A equipa da Universidade de Aveiro está envolvida no projeto HACON desde a sua génese e participou nas duas missões à crista de Gakkel, em 2019 e em 2021.
“Nesta última estivemos envolvidos no planeamento dos mergulhos do [veículo controlado remotamente] ROV para a recolha de amostras biológicas, mas também de imagens de vídeo”, explica.
É através da análise do vídeo colhida, no caso da fauna de maiores dimensões, e de amostras de sedimento, no caso da fauna de menores dimensões, que os biólogos da Universidade de Aveiro procuram agora avançar no conhecimento sobre a comunidade biológica daquele campo.
“Vamos também estudar alguns aspetos do ciclo de vida destas espécies que nos permitam perceber porque é que são estas espécies e não outras que habitam esta região”, esclarece.
Segundo Ana Hilário, bióloga marinha e coordenadora da equipa do Centro de Estudo do Ambiente e do Mar (CESAM) da Universidade de Aveiro, a última expedição ao Ártico “mostrou que é possível explorar grandes profundidades de baixo de gelo e abre as portas para futuras missões utilizando veículos subaquáticos”.

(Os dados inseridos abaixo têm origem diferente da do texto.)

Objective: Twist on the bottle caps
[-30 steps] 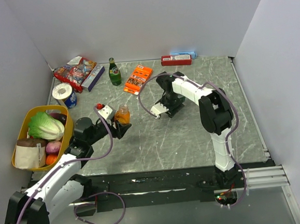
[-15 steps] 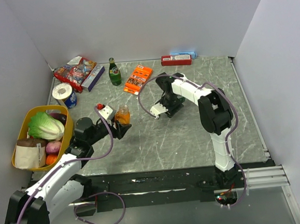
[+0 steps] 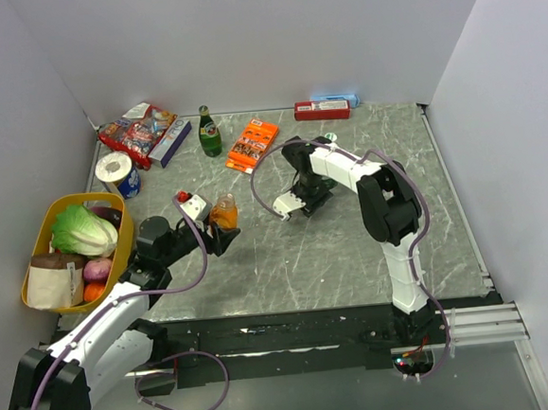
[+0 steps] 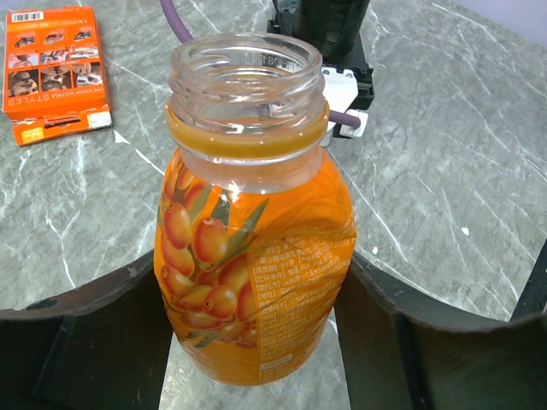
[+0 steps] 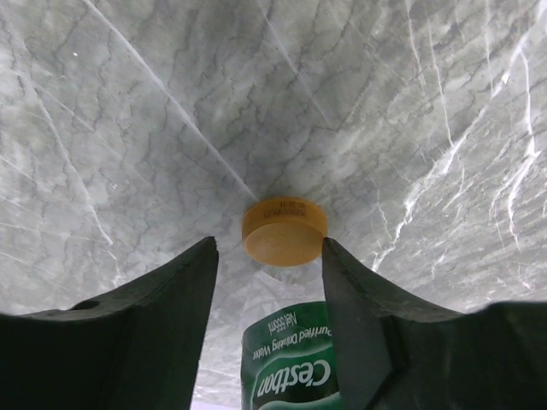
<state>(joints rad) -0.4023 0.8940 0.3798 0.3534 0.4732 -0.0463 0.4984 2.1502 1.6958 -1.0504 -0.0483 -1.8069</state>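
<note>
So I saw the L gripper (image 4: 256, 278) clamped round the upright, uncapped orange bottle (image 4: 248, 222), while the R gripper (image 5: 269, 243) had its fingers apart either side of the orange-brown cap (image 5: 285, 231) lying flat on the marble tabletop (image 5: 128, 128), w/ a green-labelled bottle (image 5: 289, 371) betw. them nearer the cam.

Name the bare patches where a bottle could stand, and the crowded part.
Bare: near middle, between left arm and right arm; also right of the right arm. Crowded: far left corner, around snack bag and green bottle.
</note>
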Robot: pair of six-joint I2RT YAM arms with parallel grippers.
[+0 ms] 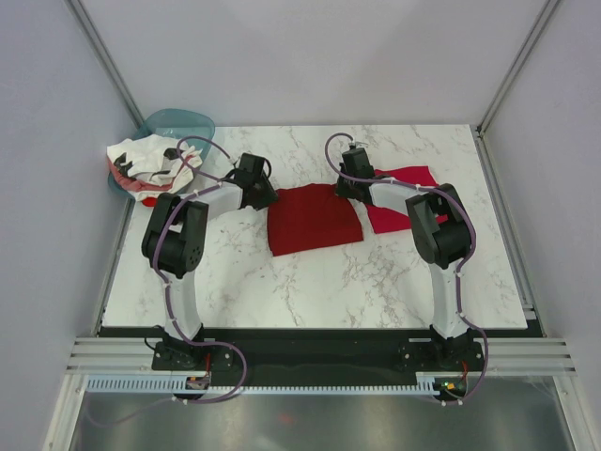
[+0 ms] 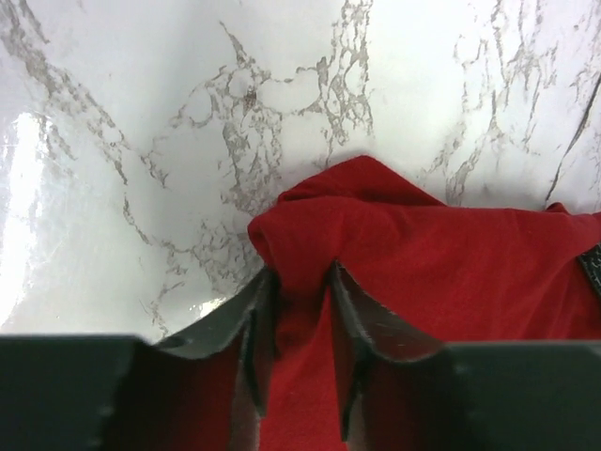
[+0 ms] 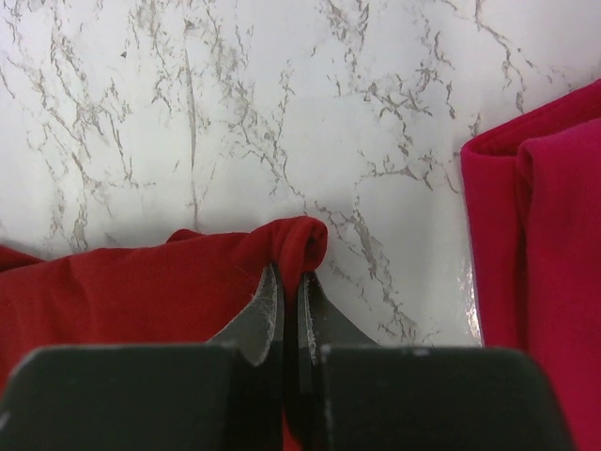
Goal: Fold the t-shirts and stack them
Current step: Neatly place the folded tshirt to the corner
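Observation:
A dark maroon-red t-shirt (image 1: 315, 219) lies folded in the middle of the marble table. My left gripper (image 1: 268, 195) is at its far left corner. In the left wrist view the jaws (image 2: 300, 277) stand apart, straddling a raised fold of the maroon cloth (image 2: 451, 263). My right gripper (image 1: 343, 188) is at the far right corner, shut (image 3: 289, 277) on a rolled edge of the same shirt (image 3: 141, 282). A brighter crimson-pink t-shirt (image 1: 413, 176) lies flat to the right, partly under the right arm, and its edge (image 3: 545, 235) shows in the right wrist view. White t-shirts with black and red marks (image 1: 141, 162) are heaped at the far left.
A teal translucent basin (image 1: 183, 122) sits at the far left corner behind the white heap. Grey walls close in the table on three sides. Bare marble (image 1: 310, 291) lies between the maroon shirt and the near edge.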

“Em termos científicos, esperamos resolver uma série de questões que foram identificadas há já vários anos, mas que por questões técnicas e/ou tecnológicas não tem sido possível responder”, aponta.
Uma das “grandes questões” ecológicas em torno das fontes hidrotermais, esclarece, é “se a fauna associada a esses sistemas no oceano Ártico é única, ou se pelo contrário é semelhante à que existe mais a sul, na crista meso-Atlântica, ou até à de regiões do Oceano Pacífico”.
“Os nossos dados vão fornecer conhecimento de base sobre esta região, que talvez seja das menos impactadas por atividades humanas, algo que provavelmente vai mudar devido à diminuição da cobertura de gelo”.
A exploração do mar profundo permitiu “amostrar e filmar um dos últimos ambientes verdadeiramente remotos e inacessíveis da Terra, bem abaixo da camada de gelo permanente no Oceano Ártico, a 82,5°N”.
O projeto HACON, no campo hidrotermal Aurora, 82,5°N, tem vindo a colher rochas, fluidos, sedimentos e fauna para estudos geológicos, geoquímicos, micropaleontológicos, microbianos, de meiofauna e macrofauna para compreender o funcionamento do oceano Ártico profundo.
A expedição HACON 2021 foi a primeira a explorar e amostrar em detalhe e com sucesso um ambiente tão único sob o gelo marinho polar permanente, abrindo o caminho para a futura exploração intern,acional da remota crista de Gakkel.
Na equipa do CESAM, para além de Ana Hilário, estiveram também no Ártico as investigadoras Sofia Ramalho e Lissette Victorero e a aluna de mestrado Carolina Costa, sendo a expedição, que decorreu de 28 de setembro a 21 de outubro, liderada pelo CAGE/uit (The Arctic University of Norway) e pelo NIVA (Norwegian Institute for Water Research).
No total participaram na expedição multinacional 28 cientistas, engenheiros e especialistas de comunicação, a bordo do navio quebra-gelo RV Kronprins Haakon para explorar as fontes hidrotermais, no campo hidrotermal Aurora, na crista de Gakkel, a quatro mil metros de profundidade, considerado um dos campos hidrotermais mais inacessíveis do planeta.